Asked to define what entrepreneurs do, Chambers said this: “Getting stuff done without owning or controlling the means to get stuff done. If you control people and seek to occupy a hierarchical structure, you are not a classic entrepreneur.

“I care deeply how inventive, creative and resourceful entrepreneurs are getting things done. With the right mix of stubbornness, resilience, creativity and connections, an entrepreneur will succeed.

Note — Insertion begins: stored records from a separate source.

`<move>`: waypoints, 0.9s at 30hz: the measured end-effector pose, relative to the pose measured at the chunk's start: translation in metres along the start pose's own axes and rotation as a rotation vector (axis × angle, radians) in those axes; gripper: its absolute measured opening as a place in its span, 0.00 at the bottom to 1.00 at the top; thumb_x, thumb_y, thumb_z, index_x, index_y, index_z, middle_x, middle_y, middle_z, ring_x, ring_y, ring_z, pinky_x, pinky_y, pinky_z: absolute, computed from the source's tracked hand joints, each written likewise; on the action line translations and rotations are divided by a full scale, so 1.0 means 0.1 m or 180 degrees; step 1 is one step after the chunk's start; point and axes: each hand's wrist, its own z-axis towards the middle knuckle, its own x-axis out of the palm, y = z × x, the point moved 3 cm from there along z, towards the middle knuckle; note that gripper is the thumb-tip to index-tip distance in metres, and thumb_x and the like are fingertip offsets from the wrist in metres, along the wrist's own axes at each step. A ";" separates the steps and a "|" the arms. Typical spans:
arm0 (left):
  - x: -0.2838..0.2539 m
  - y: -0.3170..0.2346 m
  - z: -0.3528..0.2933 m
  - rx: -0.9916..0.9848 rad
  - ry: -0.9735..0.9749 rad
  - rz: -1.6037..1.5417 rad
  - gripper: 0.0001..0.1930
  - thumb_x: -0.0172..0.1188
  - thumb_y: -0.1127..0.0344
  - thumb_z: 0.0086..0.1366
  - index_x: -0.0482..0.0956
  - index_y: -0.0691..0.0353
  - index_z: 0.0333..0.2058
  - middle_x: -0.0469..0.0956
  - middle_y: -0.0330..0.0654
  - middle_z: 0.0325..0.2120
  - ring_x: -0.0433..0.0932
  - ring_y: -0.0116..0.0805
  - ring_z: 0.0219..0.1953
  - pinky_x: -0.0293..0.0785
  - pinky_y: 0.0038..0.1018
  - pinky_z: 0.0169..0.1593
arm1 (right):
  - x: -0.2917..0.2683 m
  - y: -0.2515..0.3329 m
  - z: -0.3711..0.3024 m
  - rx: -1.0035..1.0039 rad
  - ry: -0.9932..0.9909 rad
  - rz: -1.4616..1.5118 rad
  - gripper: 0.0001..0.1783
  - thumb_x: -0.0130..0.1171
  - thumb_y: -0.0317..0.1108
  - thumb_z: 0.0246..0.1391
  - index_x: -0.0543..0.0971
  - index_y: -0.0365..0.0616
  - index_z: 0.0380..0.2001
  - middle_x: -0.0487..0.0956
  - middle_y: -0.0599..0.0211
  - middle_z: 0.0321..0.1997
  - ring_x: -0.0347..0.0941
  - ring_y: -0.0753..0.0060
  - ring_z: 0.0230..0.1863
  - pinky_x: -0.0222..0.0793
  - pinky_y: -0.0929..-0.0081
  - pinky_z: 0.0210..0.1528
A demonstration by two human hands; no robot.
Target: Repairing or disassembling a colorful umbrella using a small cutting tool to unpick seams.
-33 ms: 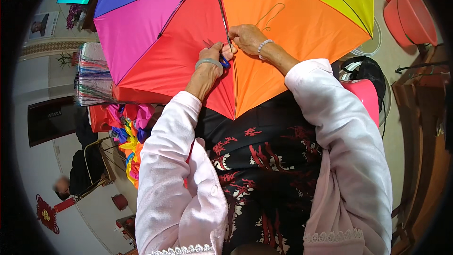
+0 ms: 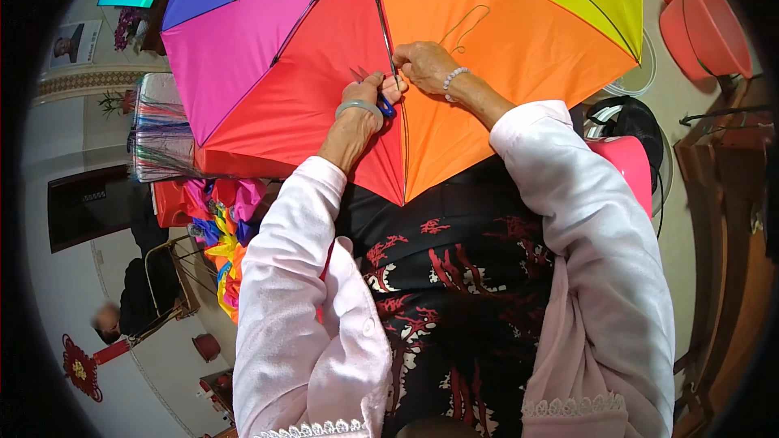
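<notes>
An open umbrella with red, orange, yellow, pink and blue panels spreads inside-up over my lap, its dark metal ribs showing. My left hand is closed round a pair of blue-handled scissors, blades pointing up and left. Its fingertips also hold the rib at the seam between the red and orange panels. Just right of that rib, my right hand is closed in a pinch. A thin, light thread loops out beyond it over the orange panel. What lies between the right fingertips is mostly hidden.
Beside me on the left is a heap of folded colourful fabric, below a stack of umbrella ribs. A person in dark clothes sits farther left. Pink basins and a black bag stand on the right.
</notes>
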 end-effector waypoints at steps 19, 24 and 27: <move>0.08 -0.01 -0.02 0.0291 0.0892 0.0649 0.09 0.49 0.67 0.59 0.69 0.68 0.25 0.73 0.44 0.16 0.67 0.27 0.12 0.62 0.19 0.15 | -1.23 0.50 0.08 0.0519 -0.1076 0.3216 0.04 0.50 0.31 0.50 0.70 0.43 0.25 0.71 0.67 0.24 0.69 0.81 0.22 0.67 0.82 0.20; 0.06 -0.01 0.01 0.0265 0.0348 0.0669 0.09 0.54 0.65 0.55 0.69 0.65 0.22 0.71 0.41 0.13 0.68 0.27 0.11 0.60 0.19 0.13 | -2.33 1.01 -0.20 -0.1068 -0.1589 0.3404 0.09 0.48 0.24 0.49 0.63 0.45 0.19 0.59 0.75 0.18 0.52 0.83 0.17 0.51 0.87 0.22; 0.12 -0.04 0.04 0.0245 0.0396 0.0856 0.10 0.56 0.64 0.53 0.69 0.64 0.21 0.70 0.40 0.12 0.68 0.27 0.11 0.59 0.20 0.12 | -2.79 1.26 -0.57 -0.1646 -0.0823 0.4002 0.10 0.47 0.23 0.49 0.60 0.46 0.19 0.55 0.76 0.18 0.49 0.84 0.16 0.48 0.86 0.21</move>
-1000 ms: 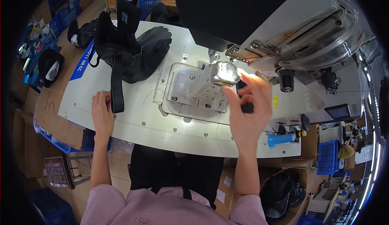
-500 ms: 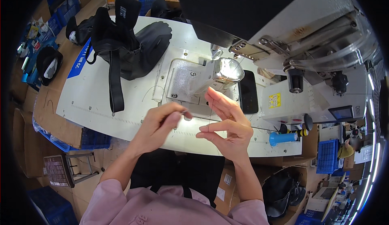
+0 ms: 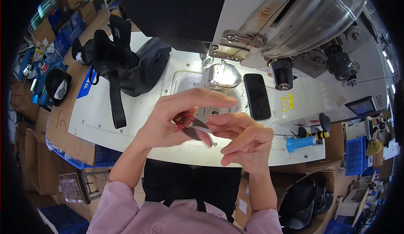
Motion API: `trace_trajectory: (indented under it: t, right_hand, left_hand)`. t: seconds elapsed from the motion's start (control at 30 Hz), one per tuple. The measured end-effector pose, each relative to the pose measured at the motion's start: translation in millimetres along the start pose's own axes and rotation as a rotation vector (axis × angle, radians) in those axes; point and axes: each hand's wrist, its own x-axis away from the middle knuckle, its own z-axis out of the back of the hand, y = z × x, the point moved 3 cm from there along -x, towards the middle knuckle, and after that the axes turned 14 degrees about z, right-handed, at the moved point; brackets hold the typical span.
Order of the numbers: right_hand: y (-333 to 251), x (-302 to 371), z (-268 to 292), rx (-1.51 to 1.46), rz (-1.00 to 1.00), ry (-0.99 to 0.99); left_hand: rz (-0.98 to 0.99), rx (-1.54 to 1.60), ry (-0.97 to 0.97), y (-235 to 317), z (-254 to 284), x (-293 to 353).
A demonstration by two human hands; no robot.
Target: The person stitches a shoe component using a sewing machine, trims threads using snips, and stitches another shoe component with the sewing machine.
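Note:
My left hand (image 3: 174,118) is raised over the white sewing table (image 3: 139,120) and grips small thread snips with a red handle (image 3: 187,122). Their metal blades point right, toward my right hand (image 3: 244,139). The right hand's thumb and fingertips meet at the blade tips, pinching something too small to make out. Both hands hover in front of the sewing machine's needle area (image 3: 221,76). A black phone (image 3: 256,96) lies on the machine bed just right of the needle plate.
A black bag with straps (image 3: 126,65) lies on the table's left part. The big sewing machine head (image 3: 303,27) fills the upper right. A blue cylinder (image 3: 301,143) sits at the table's right front edge. Cardboard boxes and crates stand around the floor.
My hands came together in front of me and rose toward the camera. The left hand left the table's edge and now grips the snips; the phone lies on the machine bed.

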Motion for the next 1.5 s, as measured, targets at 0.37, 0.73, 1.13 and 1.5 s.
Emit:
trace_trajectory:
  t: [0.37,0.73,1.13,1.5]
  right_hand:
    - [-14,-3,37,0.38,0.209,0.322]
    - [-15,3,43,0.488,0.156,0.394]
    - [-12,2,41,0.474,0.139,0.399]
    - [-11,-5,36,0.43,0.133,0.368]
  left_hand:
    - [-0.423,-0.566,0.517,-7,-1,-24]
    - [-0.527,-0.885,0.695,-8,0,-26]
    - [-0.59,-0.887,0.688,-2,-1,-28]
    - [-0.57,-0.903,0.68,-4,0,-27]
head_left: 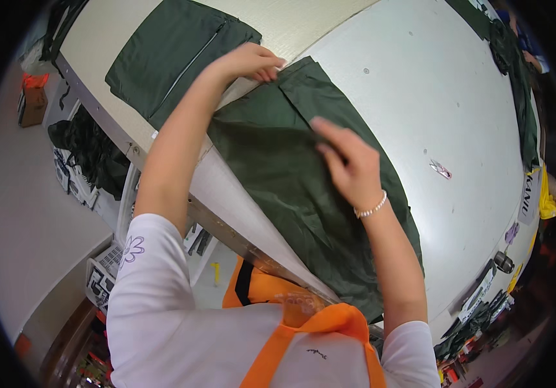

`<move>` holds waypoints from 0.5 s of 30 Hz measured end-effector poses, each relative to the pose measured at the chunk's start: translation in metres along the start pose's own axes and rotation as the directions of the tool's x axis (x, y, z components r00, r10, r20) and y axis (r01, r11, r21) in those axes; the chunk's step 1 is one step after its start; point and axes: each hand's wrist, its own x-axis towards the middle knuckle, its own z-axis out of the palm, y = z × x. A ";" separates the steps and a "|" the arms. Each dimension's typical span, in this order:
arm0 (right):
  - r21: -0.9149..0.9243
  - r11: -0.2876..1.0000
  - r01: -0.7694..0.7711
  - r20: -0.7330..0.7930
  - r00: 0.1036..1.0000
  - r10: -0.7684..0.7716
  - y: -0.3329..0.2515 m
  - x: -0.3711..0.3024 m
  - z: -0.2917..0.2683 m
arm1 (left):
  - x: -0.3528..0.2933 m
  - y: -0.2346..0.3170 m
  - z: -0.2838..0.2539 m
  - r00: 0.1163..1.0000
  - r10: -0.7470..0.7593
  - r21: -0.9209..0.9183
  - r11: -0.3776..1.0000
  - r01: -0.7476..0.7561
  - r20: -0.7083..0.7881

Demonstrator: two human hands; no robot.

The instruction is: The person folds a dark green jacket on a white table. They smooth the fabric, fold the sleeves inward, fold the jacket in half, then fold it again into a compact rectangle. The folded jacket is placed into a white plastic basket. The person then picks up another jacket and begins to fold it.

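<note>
A dark green cloth piece (pixel 271 149) lies spread and wrinkled on the table in front of me, with a folded seam or flap near its far end. At its far left corner, my left hand (pixel 249 63) has its fingers bent together, and a small white bit shows at the fingertips. Over the middle of the cloth is my right hand (pixel 353 161), blurred by motion, its forefinger and thumb apart and nothing visible between them. Left of the cloth lies a flat, folded dark green piece (pixel 168 55) with a zipper (pixel 194 64) across it.
The pale table (pixel 407 84) carries a small pair of thread snips (pixel 440 169) to the right. More dark green cloth (pixel 517 97) lies along the far right edge, near another person's hand (pixel 536 63). Dark cloth (pixel 93 145) is heaped below the table's left edge.
</note>
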 end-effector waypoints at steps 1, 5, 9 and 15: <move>-0.073 0.996 -0.058 -0.138 0.989 0.047 0.013 0.003 0.006 | -0.013 -0.007 -0.010 0.977 0.082 -0.035 0.995 -0.091 -0.198; -0.476 0.847 -0.235 -0.022 0.966 0.256 0.054 -0.003 0.019 | -0.103 -0.042 0.002 0.583 0.059 -0.044 0.986 -0.161 -0.810; -0.635 0.740 -0.222 -0.096 0.973 0.209 0.063 0.006 0.016 | -0.182 -0.085 0.115 0.615 -0.246 -0.282 0.959 0.039 -0.749; -0.230 0.622 -0.748 0.415 0.503 0.758 0.105 0.030 -0.037 | -0.191 -0.083 0.174 0.721 -0.296 -0.394 0.918 0.034 -0.626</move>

“Entrepreneurs also need to teach government and corporations in [positions of] social power to address and innovate around market failures; to be more resourceful without appealing to virtuous interventions.

“Economists believe there is equilibrium between supply and demand. However, even economists understand that markets cannot work everywhere. One example is antiretroviral therapy for HIV. We know supply can meet demand, but this is not happening.”

Collaboration

Chambers said that businesses should work around negative external issues and influences. He painted a scenario of businessmen sitting in boardrooms scratching their heads, trying to address their social responsibility problems, urging them to rather talk to entrepreneurs, who can help bridge gaps.

“Financial services are an example of being very, very slow to innovate and implement. There are so many opportunities for the entrepreneur to work with the ‘unbanked’ sector of the population, as they are a huge factor.

“There is also the need for collaboration versus competition. We have the famous model of markets that are captured by investor returns, but evaluate the effect, if we look at Tesla — the company that spent billions on research and development of car battery technology, which made this technology open to every other car manufacturer in the world — to change the world. This is a very ‘uncapitalistic’ thing to do,” said Chambers.

“Vested interests will not be solved without provocation by entrepreneurs. Look in spaces in markets where the rewards do exist.”